President Mumbai Cricket Association
- In office 21 October 2022 – 10 June 2024

Member Tirumala Tirupati Devasthanams
- In office 2021–2024

Personal details
- Born: 1976 Nagpur, Maharashtra, India
- Died: 10 June 2024 (aged 48) New York City, U.S.
- Spouse: Minal
- Children: One son, one daughter
- Parent: Kishor Kale (father)
- Alma mater: Nagpur University (B.E.)
- Occupation: Cricket administrator

= Amol Kale =

Indian cricket administrator (1976-2024)

Amol Kale (1976 – 10 June 2024) was an Indian cricket administrator, president of the Mumbai Cricket Association, and former BJP ward president for Abhyankar Nagar, Nagpur.
Amol Kale was appointed member of Tiruputi Balaji Devasthan Trust in Andhra Pradesh three consecutive times.

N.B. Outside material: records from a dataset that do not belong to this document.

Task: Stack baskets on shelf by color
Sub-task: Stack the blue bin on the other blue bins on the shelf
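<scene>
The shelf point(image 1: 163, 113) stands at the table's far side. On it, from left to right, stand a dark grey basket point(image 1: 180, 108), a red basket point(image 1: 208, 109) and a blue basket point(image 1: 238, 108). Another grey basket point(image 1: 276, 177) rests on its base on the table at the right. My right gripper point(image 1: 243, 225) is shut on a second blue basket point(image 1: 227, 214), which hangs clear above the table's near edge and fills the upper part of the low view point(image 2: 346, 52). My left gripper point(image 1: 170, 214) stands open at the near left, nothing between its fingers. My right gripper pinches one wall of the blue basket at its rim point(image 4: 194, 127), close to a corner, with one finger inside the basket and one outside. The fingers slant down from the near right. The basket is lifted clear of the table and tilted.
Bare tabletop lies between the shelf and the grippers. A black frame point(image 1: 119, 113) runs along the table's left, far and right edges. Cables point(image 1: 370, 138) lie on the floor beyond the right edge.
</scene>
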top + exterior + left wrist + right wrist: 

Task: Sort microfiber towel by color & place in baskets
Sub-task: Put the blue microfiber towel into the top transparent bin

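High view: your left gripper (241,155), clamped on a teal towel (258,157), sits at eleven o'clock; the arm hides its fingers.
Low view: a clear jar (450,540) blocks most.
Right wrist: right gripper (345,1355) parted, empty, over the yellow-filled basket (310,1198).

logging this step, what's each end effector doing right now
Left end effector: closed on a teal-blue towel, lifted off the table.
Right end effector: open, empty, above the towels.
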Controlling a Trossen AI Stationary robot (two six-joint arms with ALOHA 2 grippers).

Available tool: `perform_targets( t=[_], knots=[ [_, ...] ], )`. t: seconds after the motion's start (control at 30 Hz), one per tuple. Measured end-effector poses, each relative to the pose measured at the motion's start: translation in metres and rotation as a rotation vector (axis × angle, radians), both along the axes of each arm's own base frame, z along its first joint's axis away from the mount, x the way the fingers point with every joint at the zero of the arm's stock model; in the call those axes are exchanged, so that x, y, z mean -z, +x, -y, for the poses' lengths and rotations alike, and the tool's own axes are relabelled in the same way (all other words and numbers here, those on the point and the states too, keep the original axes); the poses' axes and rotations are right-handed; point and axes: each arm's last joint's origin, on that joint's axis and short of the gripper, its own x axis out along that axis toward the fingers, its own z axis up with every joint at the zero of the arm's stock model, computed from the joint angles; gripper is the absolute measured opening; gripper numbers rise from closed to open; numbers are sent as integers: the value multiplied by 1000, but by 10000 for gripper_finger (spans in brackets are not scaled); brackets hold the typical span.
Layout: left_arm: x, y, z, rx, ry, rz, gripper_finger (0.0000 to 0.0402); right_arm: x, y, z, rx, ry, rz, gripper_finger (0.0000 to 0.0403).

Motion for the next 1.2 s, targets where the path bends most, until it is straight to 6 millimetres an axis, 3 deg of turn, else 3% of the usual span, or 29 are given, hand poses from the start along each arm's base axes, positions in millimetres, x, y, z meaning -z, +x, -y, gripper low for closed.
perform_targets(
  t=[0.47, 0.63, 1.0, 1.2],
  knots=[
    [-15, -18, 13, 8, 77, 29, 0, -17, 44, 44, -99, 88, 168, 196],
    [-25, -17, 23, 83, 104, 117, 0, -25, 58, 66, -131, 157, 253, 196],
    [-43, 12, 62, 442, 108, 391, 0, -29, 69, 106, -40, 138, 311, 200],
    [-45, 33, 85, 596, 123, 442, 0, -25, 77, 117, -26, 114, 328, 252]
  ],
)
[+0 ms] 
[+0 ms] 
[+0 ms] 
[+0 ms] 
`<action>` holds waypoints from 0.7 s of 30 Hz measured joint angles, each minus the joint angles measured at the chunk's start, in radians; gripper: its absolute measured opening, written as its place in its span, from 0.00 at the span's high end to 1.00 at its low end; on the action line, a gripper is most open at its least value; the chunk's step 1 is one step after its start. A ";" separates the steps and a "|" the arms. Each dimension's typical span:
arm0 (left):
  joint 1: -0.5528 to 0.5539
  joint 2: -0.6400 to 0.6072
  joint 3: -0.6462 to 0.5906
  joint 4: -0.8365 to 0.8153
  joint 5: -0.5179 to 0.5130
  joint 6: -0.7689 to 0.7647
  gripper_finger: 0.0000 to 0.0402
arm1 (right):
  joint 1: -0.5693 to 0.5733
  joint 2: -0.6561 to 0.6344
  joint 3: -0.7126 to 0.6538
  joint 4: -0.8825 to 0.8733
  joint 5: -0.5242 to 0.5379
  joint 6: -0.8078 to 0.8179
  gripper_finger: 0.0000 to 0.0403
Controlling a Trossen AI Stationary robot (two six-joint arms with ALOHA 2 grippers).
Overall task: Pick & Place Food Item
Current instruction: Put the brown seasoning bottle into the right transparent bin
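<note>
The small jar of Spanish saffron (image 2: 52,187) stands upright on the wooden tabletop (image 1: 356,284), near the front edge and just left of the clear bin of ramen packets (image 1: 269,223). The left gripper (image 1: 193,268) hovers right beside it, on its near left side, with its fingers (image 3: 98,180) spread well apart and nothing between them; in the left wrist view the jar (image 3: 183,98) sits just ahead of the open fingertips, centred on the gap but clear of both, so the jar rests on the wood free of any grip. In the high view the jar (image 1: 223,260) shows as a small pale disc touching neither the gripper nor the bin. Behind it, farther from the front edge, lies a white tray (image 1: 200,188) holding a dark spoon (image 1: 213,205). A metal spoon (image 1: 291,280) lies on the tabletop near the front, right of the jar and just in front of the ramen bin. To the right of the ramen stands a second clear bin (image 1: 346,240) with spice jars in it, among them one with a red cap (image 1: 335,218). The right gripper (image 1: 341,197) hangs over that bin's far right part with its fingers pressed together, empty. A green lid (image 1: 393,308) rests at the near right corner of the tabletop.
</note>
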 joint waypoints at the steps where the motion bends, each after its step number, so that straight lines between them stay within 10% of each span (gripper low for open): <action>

==Education and early career==
Kale was born to Kishor Kale. His family was associated with Rashtriya Swayamsewak Sangh. Kale did his schooling from Saraswati Vidyalaya at Shankar Nagar Nagpur. Incidentally Devendra Fadnavis too studied at the same school.
His grandfather Malhar Kale was MLC (Teachers Constituency), was founder of Nutan Bharat Vidyalay at Abhyankar Nagar Nagpur. He was married to Minal and had one son, one daughter.

==Death==
Amol Kale died from a cardiac arrest in New York City, on 10 June 2024, at the age of 48, shortly after watching a cricket match between India and Pakistan.